- _TO DO_:
The line with "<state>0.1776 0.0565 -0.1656", the line with "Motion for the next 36", and all lines between them in the material below: return these exactly, and no others.

- _SUPPLIED ENTRIES_:
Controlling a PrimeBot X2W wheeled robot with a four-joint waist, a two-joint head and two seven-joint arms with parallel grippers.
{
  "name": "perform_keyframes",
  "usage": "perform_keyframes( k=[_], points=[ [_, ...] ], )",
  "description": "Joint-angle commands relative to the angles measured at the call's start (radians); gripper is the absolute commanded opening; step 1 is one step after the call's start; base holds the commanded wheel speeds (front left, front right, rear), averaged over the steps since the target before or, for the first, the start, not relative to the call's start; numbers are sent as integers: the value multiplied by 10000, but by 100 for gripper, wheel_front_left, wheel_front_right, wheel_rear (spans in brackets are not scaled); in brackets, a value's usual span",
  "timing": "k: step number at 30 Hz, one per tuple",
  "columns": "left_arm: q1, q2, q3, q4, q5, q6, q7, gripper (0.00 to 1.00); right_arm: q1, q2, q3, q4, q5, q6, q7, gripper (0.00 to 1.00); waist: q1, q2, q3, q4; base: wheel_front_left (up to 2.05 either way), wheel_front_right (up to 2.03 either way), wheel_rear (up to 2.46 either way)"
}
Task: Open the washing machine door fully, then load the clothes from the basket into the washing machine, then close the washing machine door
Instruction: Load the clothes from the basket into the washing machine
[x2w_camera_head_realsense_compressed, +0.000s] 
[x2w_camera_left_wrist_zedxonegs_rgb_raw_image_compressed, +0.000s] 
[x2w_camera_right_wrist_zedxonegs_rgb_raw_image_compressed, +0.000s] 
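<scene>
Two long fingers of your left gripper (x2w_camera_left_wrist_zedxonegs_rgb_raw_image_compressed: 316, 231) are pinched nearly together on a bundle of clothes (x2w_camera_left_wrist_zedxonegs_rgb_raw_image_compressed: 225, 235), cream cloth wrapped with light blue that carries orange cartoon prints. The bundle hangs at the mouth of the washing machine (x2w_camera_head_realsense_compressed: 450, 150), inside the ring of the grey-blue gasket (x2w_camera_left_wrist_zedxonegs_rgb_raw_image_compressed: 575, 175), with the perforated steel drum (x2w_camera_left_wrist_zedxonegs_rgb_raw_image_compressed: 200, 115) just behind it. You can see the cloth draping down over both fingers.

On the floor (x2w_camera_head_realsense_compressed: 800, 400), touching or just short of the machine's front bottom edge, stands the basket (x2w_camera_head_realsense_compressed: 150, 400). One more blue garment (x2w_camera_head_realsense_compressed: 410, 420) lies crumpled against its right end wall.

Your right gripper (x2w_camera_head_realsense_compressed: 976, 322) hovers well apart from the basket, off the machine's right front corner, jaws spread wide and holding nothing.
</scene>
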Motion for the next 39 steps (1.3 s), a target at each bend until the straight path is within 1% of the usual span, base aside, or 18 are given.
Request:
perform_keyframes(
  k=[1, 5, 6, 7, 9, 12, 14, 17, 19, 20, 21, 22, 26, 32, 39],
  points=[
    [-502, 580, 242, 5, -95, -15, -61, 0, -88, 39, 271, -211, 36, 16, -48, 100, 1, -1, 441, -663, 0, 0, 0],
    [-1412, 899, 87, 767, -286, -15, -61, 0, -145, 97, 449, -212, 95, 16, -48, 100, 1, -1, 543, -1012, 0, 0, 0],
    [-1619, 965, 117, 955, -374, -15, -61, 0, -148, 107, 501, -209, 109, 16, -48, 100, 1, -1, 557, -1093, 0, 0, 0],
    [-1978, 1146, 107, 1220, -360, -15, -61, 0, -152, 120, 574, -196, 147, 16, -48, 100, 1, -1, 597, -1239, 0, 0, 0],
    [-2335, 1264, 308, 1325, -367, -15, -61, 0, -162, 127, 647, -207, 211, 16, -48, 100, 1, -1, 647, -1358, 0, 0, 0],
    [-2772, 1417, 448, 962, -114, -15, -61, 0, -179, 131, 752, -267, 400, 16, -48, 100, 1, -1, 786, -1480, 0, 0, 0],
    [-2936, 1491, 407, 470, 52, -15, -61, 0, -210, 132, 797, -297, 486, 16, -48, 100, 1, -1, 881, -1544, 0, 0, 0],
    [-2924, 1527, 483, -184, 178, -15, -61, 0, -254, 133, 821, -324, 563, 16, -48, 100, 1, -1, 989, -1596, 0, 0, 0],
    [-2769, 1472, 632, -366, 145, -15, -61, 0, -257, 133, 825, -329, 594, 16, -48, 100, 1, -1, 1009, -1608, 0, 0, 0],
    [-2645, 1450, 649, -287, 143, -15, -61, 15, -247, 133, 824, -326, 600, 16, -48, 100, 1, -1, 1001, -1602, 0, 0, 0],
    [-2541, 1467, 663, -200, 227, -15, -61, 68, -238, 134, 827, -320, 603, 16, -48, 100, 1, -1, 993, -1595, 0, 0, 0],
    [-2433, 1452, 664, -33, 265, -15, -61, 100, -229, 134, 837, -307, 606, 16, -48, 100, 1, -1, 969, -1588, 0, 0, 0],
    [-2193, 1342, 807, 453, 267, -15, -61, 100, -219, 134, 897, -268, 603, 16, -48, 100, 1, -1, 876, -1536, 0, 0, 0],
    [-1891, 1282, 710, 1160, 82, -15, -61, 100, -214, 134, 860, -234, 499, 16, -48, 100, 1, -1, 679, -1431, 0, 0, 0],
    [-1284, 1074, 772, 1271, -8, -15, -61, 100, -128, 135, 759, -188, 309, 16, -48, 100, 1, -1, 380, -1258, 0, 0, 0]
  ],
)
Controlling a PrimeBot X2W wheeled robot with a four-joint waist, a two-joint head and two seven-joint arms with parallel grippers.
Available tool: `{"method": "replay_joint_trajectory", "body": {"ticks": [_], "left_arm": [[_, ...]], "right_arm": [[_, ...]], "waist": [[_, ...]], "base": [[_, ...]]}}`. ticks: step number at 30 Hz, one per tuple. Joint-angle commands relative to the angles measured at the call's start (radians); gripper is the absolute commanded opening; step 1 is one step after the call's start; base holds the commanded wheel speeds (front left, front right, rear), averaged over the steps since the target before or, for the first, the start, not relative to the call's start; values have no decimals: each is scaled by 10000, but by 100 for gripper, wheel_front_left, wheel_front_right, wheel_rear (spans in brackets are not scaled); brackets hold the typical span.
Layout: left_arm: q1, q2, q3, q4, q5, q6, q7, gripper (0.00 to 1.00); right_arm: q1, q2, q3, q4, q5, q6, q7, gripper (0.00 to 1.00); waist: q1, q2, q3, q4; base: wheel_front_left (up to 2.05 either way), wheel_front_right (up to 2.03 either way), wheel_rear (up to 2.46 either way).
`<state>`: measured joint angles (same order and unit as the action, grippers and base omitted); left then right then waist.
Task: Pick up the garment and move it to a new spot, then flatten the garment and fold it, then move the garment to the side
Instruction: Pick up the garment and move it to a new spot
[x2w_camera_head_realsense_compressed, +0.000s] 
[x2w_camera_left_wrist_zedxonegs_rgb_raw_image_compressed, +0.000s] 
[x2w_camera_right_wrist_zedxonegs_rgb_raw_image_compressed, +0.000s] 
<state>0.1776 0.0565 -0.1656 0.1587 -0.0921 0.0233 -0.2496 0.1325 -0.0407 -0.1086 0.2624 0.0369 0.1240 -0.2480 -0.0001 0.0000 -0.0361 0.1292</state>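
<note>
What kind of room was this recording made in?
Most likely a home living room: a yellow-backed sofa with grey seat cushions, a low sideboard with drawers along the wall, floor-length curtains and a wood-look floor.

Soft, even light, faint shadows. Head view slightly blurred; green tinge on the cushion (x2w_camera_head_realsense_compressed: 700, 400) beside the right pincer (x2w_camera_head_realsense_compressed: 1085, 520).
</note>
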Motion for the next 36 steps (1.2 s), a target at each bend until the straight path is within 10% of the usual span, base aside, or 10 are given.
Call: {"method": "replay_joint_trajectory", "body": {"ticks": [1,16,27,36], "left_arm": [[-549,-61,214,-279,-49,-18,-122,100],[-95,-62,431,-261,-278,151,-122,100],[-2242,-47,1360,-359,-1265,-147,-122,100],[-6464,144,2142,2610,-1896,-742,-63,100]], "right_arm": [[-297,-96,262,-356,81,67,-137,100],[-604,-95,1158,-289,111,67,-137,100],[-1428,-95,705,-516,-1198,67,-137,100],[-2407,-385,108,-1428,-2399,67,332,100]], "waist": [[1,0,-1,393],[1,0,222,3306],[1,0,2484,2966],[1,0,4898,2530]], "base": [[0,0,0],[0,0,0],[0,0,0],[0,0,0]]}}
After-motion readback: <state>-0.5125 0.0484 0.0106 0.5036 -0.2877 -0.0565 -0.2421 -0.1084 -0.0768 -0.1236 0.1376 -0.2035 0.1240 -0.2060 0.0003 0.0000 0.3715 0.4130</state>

- _RESULT FOR THIS TASK_:
<state>0.1776 0.0565 -0.1656 0.1587 -0.0921 0.0233 -0.2496 0.1325 -0.0407 -0.1086 0.2624 0.0369 0.1240 -0.2480 -0.0001 0.0000 -0.0361 0.1292</state>
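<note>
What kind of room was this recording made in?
Most likely a home living room: a yellow-backed sofa with grey seat cushions, a low sideboard with drawers along the wall, floor-length curtains and a wood-look floor.

Soft, even light, faint shadows. Head view slightly blurred; green tinge on the cushion (x2w_camera_head_realsense_compressed: 700, 400) beside the right pincer (x2w_camera_head_realsense_compressed: 1085, 520).
</note>
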Motion for the next 36 steps (1.2 s), a target at each bend until the straight path is within 10% of the usual span, base aside, or 10 are given.

No more output is expected here.